终于,男人冷笑一声,眼神变得严肃起来:“楚氏,虽然你没有嫡母教养,但你要明白自己在说什么。”

“我在说什么,我清楚的很。”楚阳娿也不再压抑自己,她看向云起,说:“你我成亲,虽然是长辈做的决定,但你自己身上的问题,难道你自己不清楚?既然如此还处处隐瞒,难道不是骗婚?我不管你这么做是为了什么,但是对我来说,到此为止了。我跟你无冤无仇,也不是你的爹娘父母,没有必要惯着你等着你。你要做什么事你的事,从今以后,我们互不相干,有何不可!”

“肉体之欲,于你是如此重要?”

“如果对你来说,想要夫妻恩爱只是肉体之欲的话,那我们就没有什么可说的了。”楚阳娿面无表情地看着云起:“我自认不是什么毒虫污水,没有必要跟一个看到自己就恶心不已的男人纠缠一生。”

云起没有说话。

他总算明白楚阳娿坚定的态度,但他十分不解,不解楚阳娿为什么会这么轻描淡写地将和离两个字提出来。

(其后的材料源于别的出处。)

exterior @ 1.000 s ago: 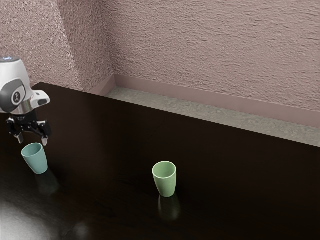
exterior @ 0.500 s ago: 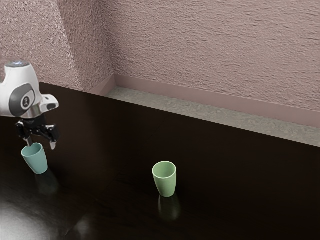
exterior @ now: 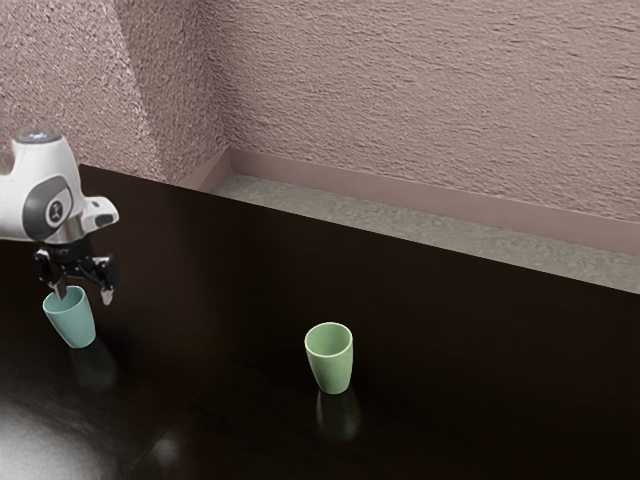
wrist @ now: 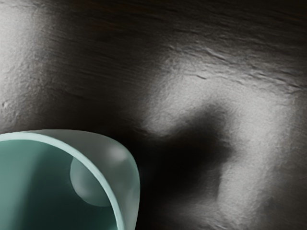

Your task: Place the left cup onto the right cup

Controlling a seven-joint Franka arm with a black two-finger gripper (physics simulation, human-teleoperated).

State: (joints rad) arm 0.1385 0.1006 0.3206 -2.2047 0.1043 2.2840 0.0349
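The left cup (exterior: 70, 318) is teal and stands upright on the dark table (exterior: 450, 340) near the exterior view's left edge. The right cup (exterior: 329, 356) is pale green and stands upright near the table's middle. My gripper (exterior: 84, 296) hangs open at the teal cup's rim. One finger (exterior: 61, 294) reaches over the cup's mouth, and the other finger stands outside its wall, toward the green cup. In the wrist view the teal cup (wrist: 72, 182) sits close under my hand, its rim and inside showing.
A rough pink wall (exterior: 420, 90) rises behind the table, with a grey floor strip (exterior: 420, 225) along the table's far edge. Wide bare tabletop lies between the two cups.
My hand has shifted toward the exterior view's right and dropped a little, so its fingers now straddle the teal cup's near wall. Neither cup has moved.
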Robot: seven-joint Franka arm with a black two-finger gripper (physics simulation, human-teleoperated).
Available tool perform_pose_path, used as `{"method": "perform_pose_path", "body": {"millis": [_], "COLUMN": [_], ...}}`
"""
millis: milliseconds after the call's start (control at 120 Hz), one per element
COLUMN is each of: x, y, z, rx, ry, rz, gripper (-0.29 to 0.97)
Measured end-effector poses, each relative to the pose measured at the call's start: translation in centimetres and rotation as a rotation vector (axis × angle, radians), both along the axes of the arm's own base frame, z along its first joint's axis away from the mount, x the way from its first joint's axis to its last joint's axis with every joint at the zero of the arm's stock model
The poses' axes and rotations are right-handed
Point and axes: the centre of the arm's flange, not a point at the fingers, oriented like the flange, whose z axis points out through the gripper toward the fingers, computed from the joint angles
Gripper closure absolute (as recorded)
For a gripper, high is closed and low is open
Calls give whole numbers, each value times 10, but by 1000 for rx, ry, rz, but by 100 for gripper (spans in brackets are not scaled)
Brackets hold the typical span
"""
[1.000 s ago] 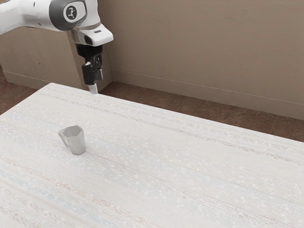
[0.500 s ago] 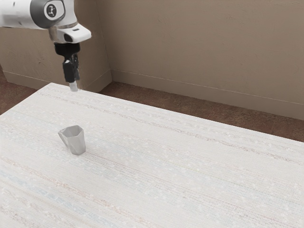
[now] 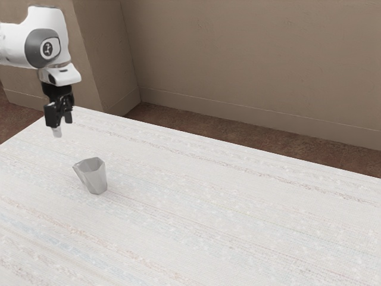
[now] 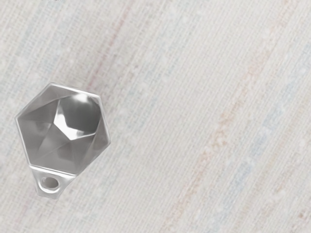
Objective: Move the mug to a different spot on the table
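A small faceted grey mug stands upright on the pale wooden table, toward the exterior view's left, its handle pointing to that left. My gripper hangs in the air above the table, up and to the exterior view's left of the mug, clear of it and pointing down. From the wrist view I look straight down into the empty mug, its little ring handle sticking out from one side.
The table's far edge runs behind the gripper, with brown floor and a beige wall beyond it. A wall corner juts out behind the arm. Bare tabletop stretches to the exterior view's right of the mug.
My arm has swung toward the exterior view's left and come lower, from above the table's far edge to a spot near the mug. The mug has stayed put.
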Motion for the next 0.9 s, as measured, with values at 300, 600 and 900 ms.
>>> {"method": "perform_pose_path", "body": {"millis": [300,600,900], "x": [14,25,31], "y": [63,106,115], "z": [-58,-134,-182], "rx": [-72,-239,-317], "ry": [-50,-140,-188], "rz": [-105,-152,-209], "gripper": [2,21,20]}}
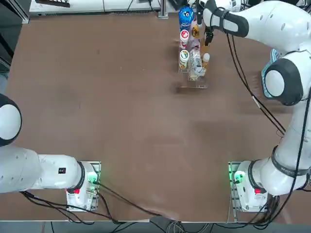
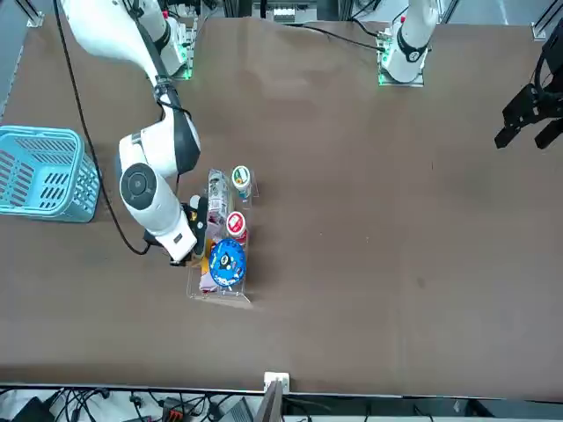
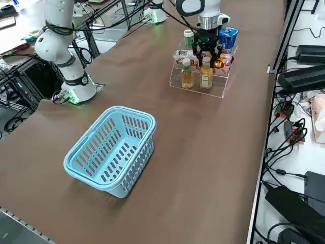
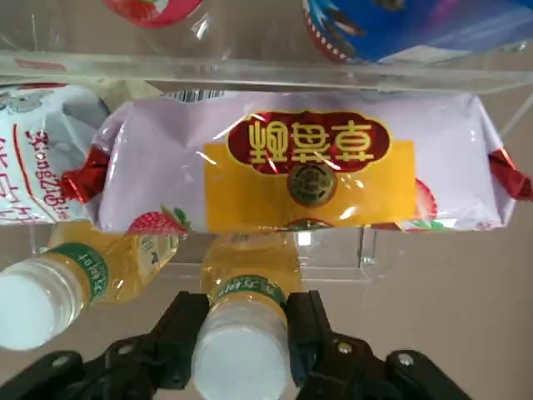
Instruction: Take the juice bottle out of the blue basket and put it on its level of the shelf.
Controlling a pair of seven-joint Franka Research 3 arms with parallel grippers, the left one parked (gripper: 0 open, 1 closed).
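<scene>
the right gripper (image 4: 241,333) sits low in the middle of the wrist frame, its two black fingers (image 4: 179,337) closed against the neck of the juice bottle (image 4: 246,329), one on each side just under the white cap. the bottle stands upright between them, cap toward the camera, its pale yellow body running down to the clear acrylic shelf (image 4: 275,71). a second white-capped bottle (image 4: 62,287) with yellow liquid stands just beside it at the lower left of that frame, apart from the fingers. past both bottles a lilac snack packet (image 4: 300,171) with a yellow and red label lies across the next level of the rack.

in the right side view the gripper (image 3: 207,51) is in the upper middle, coming straight down onto the shelf (image 3: 200,84), with the juice bottle (image 3: 206,73) directly beneath it on the front, lowest row and the other bottle (image 3: 187,73) to its left. the blue basket (image 3: 112,150) lies well apart in the lower left of that frame, on the brown table (image 3: 203,168), with no bottle showing in it.

in the top view the shelf (image 1: 192,82) is at upper centre, and the gripper (image 1: 209,38) hangs at its right edge. in the front view the basket (image 2: 44,171) is at the left edge and the shelf (image 2: 220,294) lies left of centre, the gripper (image 2: 201,230) at its left side.
</scene>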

其实他不明白,楚阳娿提出和离,并不是轻猫淡写,并不是他想的那么容易。

只是,楚阳娿已经哭过了,哭过了,自然就该做决定了。然而对于云起来说,他从未想到哪个女人,哪个接受十几年严格教育的世家闺秀,会主动将和离两个字提出来,尤其还是在夫家没有做任何对不起她的事情的情况之下。